Remove list element from Mutex<HashMap<Id, LinkedList<Task>>>

Hi,

I have a field that looks like map: Mutex<HashMap<Id, LinkedList<Task>>> and would like to remove a element of the inner list. What is the correct way to do this?
For example I tried something like this

let mut map = self.map.lock().unwrap();
for (_, list) in map.iter_mut() {
     *list = (*list).into_iter().filter(|&x| !x.is_completed()).collect();
}       

but thats not working. The only solution I found is to use split_off, remove the element from the splitted list and append the list again to the original list ... but if there are multiple elements to remove this would not be very nice..

Thanks, Biggx

mem::replace and mem::spwap functions can be useful here:

use std::sync::Mutex;
use std::collections::{HashMap, LinkedList};

type Id = String;
struct Task;

impl Task {
    fn is_completed(&self) -> bool {
        true
    }
}

fn main() {
    let map: Mutex<HashMap<Id, LinkedList<Task>>> = Mutex::new(HashMap::new());

    let mut map = map.lock().unwrap();
    for (_, list) in map.iter_mut() {
        let old_list = std::mem::replace(list, LinkedList::new());
        let new_list : LinkedList<_> = old_list.into_iter().filter(|x| x.is_completed()).collect();
        *list = new_list;
    }
}

However I'm wondering why there is no mem::update<T, F: Fn(T) -> T>(value: &mut T, f: F) in stdlib...

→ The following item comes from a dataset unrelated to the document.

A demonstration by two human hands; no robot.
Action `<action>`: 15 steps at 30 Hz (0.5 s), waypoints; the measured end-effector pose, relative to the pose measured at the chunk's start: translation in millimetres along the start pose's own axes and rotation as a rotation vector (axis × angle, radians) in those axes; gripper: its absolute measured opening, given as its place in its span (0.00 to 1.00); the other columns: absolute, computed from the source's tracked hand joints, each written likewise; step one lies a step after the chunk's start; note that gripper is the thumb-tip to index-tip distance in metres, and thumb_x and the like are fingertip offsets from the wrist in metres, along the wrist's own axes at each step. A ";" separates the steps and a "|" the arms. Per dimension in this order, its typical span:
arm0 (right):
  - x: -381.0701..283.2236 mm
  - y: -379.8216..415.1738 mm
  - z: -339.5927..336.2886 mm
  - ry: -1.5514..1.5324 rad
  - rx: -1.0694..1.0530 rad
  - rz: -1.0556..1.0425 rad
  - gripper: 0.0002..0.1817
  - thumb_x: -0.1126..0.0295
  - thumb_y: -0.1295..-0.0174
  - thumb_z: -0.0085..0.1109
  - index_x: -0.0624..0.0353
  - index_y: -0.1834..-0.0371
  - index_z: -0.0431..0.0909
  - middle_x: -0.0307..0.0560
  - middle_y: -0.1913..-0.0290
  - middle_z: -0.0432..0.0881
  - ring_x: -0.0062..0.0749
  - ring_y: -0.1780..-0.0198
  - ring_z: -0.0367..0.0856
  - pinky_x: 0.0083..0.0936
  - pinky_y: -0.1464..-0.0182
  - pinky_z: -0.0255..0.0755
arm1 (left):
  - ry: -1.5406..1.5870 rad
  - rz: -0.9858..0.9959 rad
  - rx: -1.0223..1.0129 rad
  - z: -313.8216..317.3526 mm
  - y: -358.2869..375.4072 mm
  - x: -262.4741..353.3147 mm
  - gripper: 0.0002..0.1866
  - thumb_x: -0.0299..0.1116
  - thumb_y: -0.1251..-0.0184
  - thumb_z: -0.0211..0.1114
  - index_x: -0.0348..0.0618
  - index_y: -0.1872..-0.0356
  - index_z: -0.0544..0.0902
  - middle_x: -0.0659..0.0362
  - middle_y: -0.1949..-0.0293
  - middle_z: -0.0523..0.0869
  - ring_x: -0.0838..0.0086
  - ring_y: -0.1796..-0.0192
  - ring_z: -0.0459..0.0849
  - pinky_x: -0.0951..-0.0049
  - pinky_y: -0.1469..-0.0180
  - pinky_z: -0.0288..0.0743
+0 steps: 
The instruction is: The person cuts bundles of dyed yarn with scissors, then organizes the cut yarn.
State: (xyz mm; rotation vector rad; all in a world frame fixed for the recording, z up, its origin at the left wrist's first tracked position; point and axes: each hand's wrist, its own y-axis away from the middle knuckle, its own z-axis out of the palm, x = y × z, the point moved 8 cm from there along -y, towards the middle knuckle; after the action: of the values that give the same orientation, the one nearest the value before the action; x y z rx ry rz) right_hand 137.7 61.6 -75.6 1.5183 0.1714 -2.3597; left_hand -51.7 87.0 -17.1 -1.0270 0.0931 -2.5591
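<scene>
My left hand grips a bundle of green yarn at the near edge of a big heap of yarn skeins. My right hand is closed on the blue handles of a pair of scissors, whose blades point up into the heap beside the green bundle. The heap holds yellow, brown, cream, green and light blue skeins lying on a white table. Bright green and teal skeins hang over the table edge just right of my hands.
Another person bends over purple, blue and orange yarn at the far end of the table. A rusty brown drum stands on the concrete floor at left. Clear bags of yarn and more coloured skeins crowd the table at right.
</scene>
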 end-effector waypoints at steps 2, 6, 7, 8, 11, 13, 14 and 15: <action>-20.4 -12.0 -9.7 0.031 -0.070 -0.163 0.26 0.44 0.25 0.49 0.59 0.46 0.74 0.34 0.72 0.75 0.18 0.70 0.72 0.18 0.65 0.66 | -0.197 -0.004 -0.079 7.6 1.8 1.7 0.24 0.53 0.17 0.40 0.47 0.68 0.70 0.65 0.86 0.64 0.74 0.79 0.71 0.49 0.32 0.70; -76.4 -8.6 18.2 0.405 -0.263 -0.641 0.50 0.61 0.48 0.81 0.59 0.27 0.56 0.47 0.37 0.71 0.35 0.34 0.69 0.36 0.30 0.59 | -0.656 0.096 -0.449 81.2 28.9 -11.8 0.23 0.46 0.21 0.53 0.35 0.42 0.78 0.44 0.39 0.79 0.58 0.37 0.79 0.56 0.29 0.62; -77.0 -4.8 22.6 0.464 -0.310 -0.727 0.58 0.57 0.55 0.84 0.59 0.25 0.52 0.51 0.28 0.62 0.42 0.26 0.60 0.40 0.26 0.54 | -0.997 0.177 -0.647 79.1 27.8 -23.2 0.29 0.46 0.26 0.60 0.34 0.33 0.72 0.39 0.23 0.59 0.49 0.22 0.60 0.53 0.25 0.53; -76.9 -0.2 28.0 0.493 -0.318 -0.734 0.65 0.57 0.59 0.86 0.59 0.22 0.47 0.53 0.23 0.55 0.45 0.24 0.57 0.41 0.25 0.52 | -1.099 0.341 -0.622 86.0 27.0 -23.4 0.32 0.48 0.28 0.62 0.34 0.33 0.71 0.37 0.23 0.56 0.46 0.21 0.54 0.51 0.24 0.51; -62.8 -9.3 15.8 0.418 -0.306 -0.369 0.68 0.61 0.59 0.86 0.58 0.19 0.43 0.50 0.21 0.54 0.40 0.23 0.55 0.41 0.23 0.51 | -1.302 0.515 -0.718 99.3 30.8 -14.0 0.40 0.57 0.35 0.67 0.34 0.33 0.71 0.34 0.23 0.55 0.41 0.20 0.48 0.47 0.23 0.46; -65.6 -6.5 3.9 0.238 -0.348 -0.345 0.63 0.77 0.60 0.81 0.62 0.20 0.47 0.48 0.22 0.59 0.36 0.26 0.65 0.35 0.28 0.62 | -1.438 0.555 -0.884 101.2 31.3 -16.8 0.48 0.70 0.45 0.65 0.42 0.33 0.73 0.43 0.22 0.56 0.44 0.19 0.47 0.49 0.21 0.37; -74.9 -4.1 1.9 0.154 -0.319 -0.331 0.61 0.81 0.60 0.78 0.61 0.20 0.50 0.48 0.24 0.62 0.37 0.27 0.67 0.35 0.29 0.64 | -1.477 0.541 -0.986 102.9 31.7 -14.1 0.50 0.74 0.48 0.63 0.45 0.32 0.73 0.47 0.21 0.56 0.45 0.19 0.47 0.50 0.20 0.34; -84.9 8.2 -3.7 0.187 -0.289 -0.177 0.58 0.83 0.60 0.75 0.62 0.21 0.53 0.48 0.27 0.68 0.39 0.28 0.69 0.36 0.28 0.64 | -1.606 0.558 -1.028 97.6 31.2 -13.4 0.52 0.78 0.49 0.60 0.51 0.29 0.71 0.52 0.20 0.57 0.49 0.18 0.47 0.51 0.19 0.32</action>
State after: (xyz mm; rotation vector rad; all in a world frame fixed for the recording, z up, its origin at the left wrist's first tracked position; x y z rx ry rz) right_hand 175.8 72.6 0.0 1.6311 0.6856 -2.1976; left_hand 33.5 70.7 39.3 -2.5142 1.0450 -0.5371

Out of curiosity: why do you want a LinkedList here?

Hm, this should work, I didn't thought about mem::replace...

It is a list of task and the list is changing all the time - what would you expect instead of a list?

I would expect a Vec here because it performs better then LinkedList for the overwhelming majority of use cases and in general is regarded as a default container.

Like the docs put it, use linked list when "You are absolutely certain you really, truly, want a doubly linked list."

Hm...the number of "pending" tasks can increase from 2 to 100000 for a short time and then decrease to 100 and then to 0 ...and after a while up to 10000 ...
So, I need a container where I can add and remove elements fast (normally at the front or back) - and I do not need direct access to element somewhere "in" the container - I would say, that a LinkedList is the better choice - or is that different in Rust then in other languages.
The code from my question is not really the "used case" - but if it would be - then removing a element in a very hugh list should be fast then deleting a element in a vector - or is Rust using some spooky implementation of a vector I have not heard about yet?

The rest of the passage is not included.